§ **Entries shown**
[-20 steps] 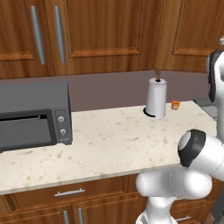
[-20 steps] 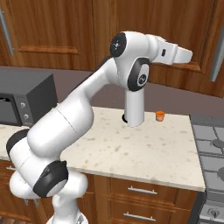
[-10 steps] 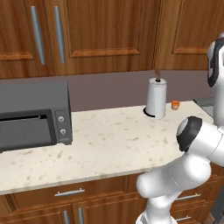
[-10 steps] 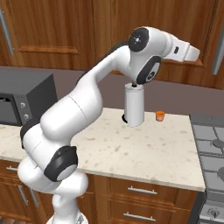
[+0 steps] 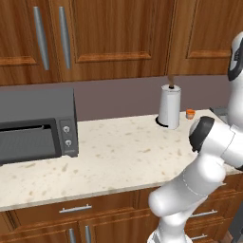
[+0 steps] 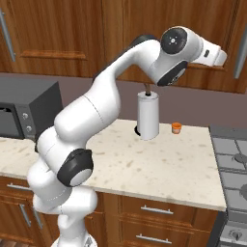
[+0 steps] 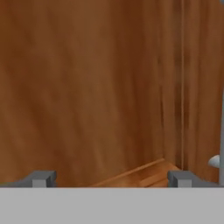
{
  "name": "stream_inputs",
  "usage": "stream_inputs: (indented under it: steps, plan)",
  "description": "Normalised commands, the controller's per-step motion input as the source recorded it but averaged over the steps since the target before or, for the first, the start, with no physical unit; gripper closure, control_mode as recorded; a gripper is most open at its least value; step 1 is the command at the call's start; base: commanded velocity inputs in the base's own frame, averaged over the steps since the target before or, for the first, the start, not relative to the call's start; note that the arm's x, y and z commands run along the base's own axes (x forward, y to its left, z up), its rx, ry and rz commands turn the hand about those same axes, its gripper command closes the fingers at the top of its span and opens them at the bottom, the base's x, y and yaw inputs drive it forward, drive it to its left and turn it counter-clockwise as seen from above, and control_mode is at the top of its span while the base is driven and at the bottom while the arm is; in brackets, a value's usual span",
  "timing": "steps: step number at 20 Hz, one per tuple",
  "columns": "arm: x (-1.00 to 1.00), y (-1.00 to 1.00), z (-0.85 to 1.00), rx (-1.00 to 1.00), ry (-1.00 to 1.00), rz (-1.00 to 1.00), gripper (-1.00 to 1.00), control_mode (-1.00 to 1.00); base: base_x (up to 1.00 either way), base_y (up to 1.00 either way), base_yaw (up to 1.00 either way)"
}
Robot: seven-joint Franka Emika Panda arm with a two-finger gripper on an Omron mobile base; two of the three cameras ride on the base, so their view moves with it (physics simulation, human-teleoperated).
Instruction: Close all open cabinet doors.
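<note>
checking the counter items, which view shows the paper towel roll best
The left base view: the paper towel roll stands unobstructed on the counter. The right base view shows it too, with the arm crossing just above. The hand view faces wood.

White arm (image 6: 96, 116) here, glossy and rounded, built of fat tubular links that swell at every bend. Each joint is capped by a dark grey, near-black disc: one big cap (image 6: 75, 168) low on the body, another (image 6: 174, 39) up at the wrist end, and from the left base view a dark cap (image 5: 201, 134) sits on the shoulder bulge. The last link tapers into a blunt white block (image 6: 212, 52). From the hand view, two small dark grey fingertips (image 7: 43, 178), squared and stubby, set wide apart. No cables, screws or markings can be made out.
</note>
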Motion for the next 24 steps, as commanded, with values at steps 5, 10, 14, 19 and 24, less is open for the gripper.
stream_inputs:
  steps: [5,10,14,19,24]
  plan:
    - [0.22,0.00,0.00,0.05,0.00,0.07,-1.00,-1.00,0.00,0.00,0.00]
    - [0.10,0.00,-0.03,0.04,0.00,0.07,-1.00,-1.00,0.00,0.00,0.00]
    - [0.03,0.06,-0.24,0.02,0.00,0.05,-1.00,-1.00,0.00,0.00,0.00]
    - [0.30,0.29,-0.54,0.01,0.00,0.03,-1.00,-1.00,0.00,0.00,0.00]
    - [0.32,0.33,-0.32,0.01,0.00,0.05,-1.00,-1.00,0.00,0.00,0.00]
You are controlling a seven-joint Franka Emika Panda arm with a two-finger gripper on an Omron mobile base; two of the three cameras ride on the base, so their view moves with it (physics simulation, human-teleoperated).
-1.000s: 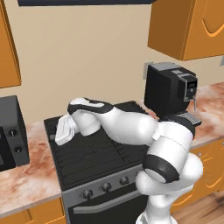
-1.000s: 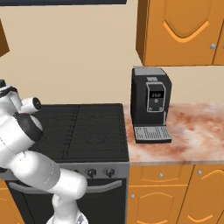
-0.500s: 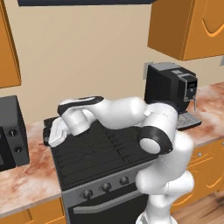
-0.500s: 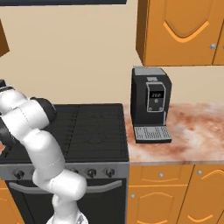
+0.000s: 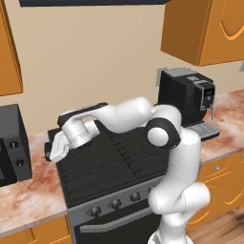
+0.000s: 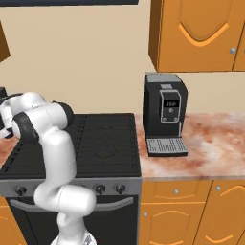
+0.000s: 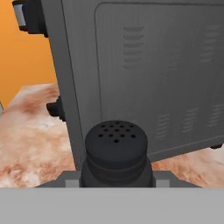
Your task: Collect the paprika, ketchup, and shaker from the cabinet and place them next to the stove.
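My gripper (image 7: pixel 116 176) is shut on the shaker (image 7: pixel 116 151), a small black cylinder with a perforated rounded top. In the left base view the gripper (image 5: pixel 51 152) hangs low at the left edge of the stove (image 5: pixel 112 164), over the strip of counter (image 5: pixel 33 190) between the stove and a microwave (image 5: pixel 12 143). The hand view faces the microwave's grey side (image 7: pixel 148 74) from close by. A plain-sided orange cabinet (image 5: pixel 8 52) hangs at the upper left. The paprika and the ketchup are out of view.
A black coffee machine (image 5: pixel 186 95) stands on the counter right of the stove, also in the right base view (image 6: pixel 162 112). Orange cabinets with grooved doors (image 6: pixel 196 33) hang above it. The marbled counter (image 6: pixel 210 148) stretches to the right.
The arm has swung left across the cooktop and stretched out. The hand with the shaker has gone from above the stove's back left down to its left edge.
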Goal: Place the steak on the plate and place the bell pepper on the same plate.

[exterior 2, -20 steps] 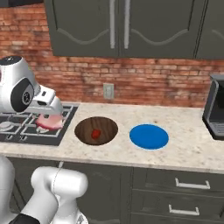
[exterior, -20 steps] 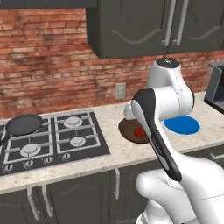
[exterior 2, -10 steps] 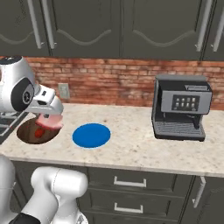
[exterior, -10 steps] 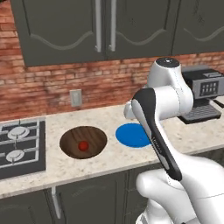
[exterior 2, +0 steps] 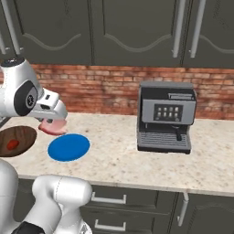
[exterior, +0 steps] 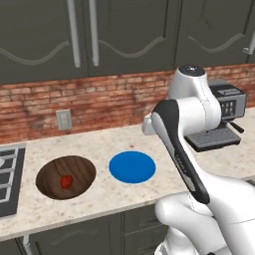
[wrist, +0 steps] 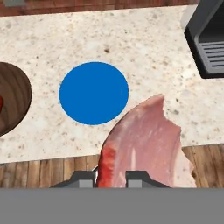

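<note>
Left base view: the plate (exterior: 132,167) lies bare on the tabletop (exterior: 119,144), just beside the wooden board (exterior: 65,177). The bell pepper (exterior: 66,182) sits on that board, apart from the plate. My own arm blocks the hand from this side. A coffee machine (exterior: 221,117) stands to the right.

Right base view: my gripper (exterior 2: 54,124) hangs above the tabletop with the steak (exterior 2: 53,127) under it, pink slab drooping, raised over the far-left edge of the plate (exterior 2: 69,147). The steak touches neither plate nor tabletop.

Hand view: the gripper (wrist: 111,176) is pressed together on the near edge of the steak (wrist: 142,146), pinching it; the slab hangs forward between the tips. The plate (wrist: 94,92) lies ahead and to the left of the meat, not yet centred beneath it.

Step in hand, as I judge it: carrying the steak to the plate. The next move calls for shifting until the slab is over the blue disc, lowering close, then spreading the gripper. The pepper comes after.
</note>
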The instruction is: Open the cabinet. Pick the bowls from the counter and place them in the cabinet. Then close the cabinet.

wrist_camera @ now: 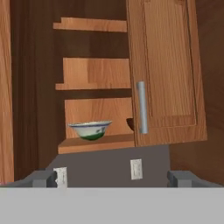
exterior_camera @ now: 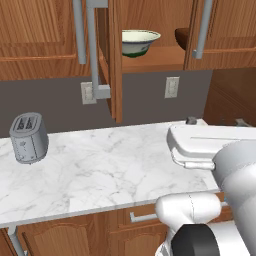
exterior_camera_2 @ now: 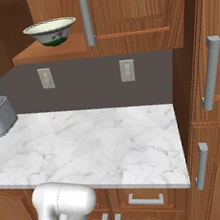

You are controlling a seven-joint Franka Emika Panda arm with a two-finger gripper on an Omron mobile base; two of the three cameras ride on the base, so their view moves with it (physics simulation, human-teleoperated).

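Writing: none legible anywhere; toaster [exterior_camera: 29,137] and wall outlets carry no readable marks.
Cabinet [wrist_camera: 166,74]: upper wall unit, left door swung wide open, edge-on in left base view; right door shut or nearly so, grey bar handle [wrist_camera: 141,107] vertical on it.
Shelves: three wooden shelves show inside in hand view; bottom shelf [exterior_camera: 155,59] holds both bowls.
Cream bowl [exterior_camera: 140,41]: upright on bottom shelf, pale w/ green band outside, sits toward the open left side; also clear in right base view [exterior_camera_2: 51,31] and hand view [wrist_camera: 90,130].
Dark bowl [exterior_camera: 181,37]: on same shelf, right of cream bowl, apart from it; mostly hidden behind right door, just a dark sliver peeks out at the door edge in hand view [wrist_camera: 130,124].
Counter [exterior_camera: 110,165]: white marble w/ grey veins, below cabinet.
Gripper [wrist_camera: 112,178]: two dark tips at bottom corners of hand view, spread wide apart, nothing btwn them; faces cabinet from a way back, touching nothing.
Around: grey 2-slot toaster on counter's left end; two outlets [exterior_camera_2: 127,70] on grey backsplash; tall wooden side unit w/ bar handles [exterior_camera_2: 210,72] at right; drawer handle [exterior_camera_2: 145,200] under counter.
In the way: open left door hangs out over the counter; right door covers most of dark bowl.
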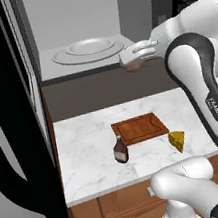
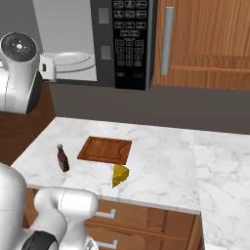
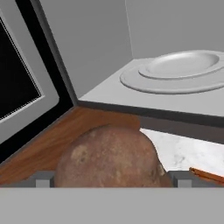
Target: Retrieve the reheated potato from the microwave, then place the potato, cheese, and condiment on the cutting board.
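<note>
The brown potato (image 1: 134, 67) (image 3: 109, 157) hangs in the air just in front of the open microwave (image 1: 79, 14), with my gripper (image 1: 135, 63) (image 3: 111, 179) shut on it, one finger on each side. Behind it the round glass turntable (image 1: 88, 51) (image 3: 175, 72) is bare. Below on the marble counter lies the reddish-brown cutting board (image 1: 140, 128) (image 2: 105, 150) with nothing on it. The dark condiment bottle (image 1: 120, 150) (image 2: 62, 158) stands upright at the board's near left corner. The yellow cheese wedge (image 1: 177, 140) (image 2: 120, 175) lies at its near right corner.
The black microwave door (image 1: 12, 123) (image 3: 17, 78) stands swung open at the left, reaching out past the counter's front edge. The keypad panel (image 2: 129, 39) and a wooden wall cabinet (image 2: 205, 44) are to the right. The marble counter (image 2: 161, 161) stretches right of the board.
</note>
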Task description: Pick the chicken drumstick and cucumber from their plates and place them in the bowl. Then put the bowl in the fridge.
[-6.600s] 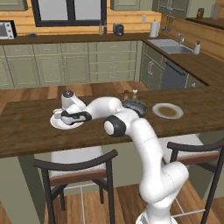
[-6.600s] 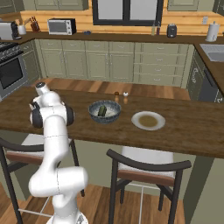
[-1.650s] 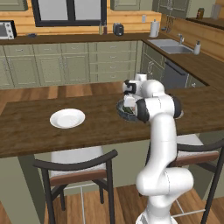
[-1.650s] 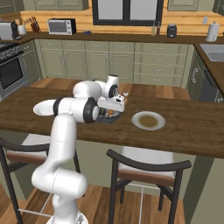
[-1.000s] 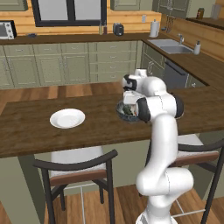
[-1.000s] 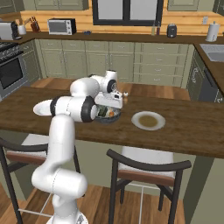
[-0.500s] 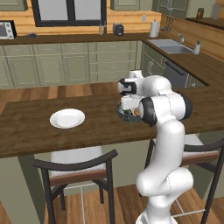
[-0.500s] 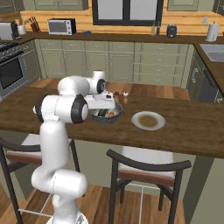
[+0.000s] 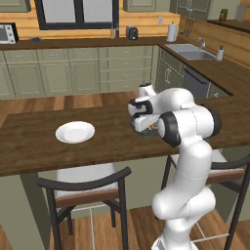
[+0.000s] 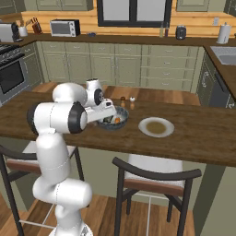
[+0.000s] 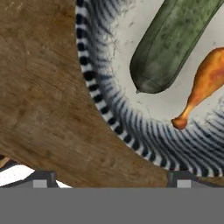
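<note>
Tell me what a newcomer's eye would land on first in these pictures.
The big white arm bent over the wooden counter, its open claw low at the rim of the ribbed bowl. In that bowl lie the dark green cucumber and the orange chicken drumstick. Two white plates flank it, one bare.

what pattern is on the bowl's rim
Dark and pale radial stripes on the bowl, clearest in the hand view.

The cucumber and chicken drumstick lie side by side in the bowl on the counter.
</note>
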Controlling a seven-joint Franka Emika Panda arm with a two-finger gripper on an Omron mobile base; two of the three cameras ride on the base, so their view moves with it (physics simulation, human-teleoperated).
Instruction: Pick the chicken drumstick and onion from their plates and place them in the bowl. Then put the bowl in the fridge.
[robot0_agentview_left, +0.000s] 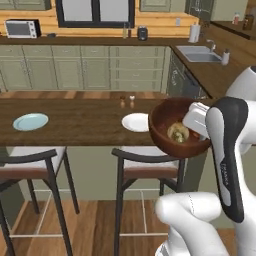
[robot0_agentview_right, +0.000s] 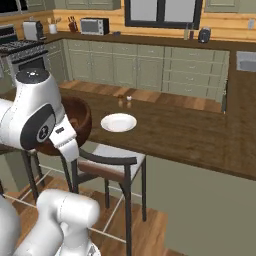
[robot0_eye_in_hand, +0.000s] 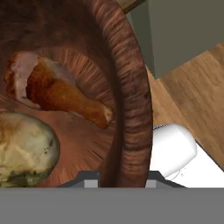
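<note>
Jaws are pinching the rim of the deep glossy reddish-brown wooden bowl (robot0_eye_in_hand: 131, 100), carrying it tilted off the near edge of the dark wooden bench (robot0_agentview_left: 75, 122), presumably for the fridge run. Reddish-brown chicken drumstick (robot0_eye_in_hand: 57, 92) and pale yellowish-tan round onion (robot0_eye_in_hand: 24, 148) are lying inside. Flat white plate (robot0_agentview_left: 136, 122) is sitting just left; light blue plate (robot0_agentview_left: 30, 121) far left. Dark-framed stools (robot0_agentview_left: 145, 165) are standing below, possibly obstructing.
</note>
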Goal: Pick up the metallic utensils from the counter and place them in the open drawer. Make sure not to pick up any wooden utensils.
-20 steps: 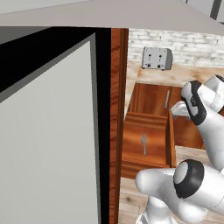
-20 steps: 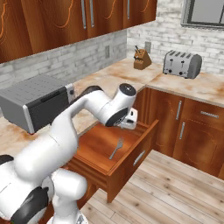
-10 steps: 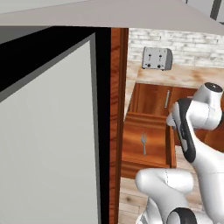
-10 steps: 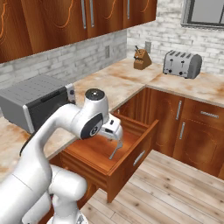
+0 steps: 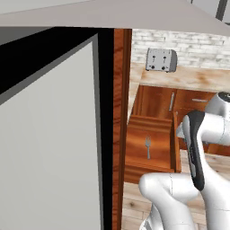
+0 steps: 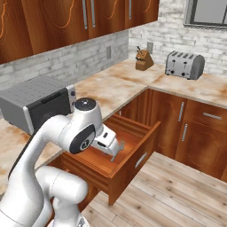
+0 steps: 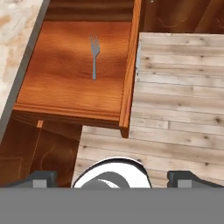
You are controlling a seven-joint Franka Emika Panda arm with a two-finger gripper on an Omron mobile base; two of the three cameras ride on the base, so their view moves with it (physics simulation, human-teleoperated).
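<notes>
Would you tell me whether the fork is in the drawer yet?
In: the fork lies flat on the open drawer's floor, untouched.

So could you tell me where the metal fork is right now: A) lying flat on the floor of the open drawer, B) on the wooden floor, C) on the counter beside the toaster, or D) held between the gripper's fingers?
A: the fork lies flat on the open drawer bottom, with the gripper open and empty.
</notes>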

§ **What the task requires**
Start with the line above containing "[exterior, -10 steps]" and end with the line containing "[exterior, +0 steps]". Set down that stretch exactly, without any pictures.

§ **Exercise result**
[exterior, -10 steps] 
[exterior 2, +0 steps] 
[exterior, +0 steps] 

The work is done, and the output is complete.